Lately, I’ve been working on a personnal project. Creating an AI helping divers to recognize the fishes they saw during their dive. In addition to having a playful side, this project aims at helping researches who wish to know more about fish population in different part of the globe. The goal is to add information about divind depth and water temperature and make them available in a formatted way to be used efficiently by any research team in the world. As I am working now in a research institution and research is a more open world, I thought I could access more data. Those hidden to companies but shared among the community in order to make some progress. Indeed, there is competition for financing but once the research is done and the paper published, the data should be made available. Here again, I was quite disappointed. Data is there but ways to make it available, hard and expensive. Researchers are not computer scientists and asking them to share their data in a platform that necessitate some programming skills a waste of time. Despite the storage ability, when data is stored, there is no worldwide agreement on the how. Then each lab that manage to make some of their data available often put raw data with a README file to explain how to use them (when there is such a file). This file is often harder to read than a book in ancient greek. No homogeneity in the format and then hours and hours to download the data understand them, realize that the information inside do not match to what we need and start all over again. The seed that was planted few month ago then started to give rise to sprouts. As we are facing more and more world issues, ocean temperature rise, deforestation, CO2 and now viruses, research topics led on one side of the planet are directly liked to the one conducted on the other side. Data science tools and techniques are meant to make bridges in between research teams but data accessibility is too poor.

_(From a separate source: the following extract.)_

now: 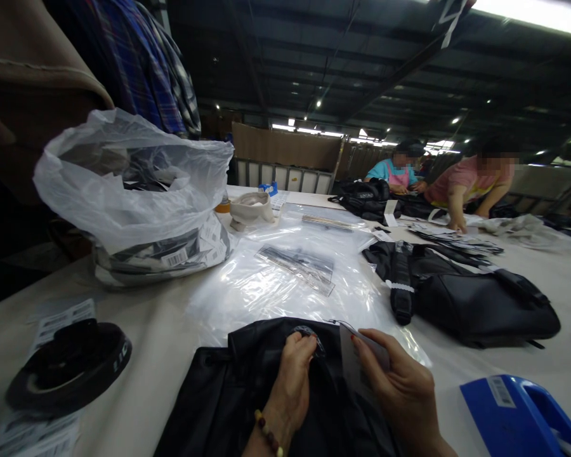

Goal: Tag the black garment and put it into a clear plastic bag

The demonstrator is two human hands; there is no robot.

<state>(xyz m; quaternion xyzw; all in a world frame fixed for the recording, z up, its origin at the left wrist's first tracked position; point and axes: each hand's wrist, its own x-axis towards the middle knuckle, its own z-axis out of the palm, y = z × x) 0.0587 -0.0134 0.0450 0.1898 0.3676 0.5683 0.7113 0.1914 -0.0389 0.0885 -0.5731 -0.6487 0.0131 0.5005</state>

The idea behind this is the creation of an institution, a worldwide institution which be the guardian of data. When a research team publish its paper his only duty is to give the data to this institution that will store it in an homogenous way. It will make it accessible only to non-profit usage and institutions. Any lab member could query its database and have in minutes access to data he might not be aware of. The name of the lab that generates them, this could lead to new collaborations, avoid wasting time in doing again things that were unsuccessful. Lines are still blurry around what such an institution should and shouldn’t be and I’m nobody to draw them. I just wanted through these lines to sow a seed in some people’s mind. Maybe this will spread to a more concrete action.
Thanks for reading me I’ll be very interested to read your comments on this.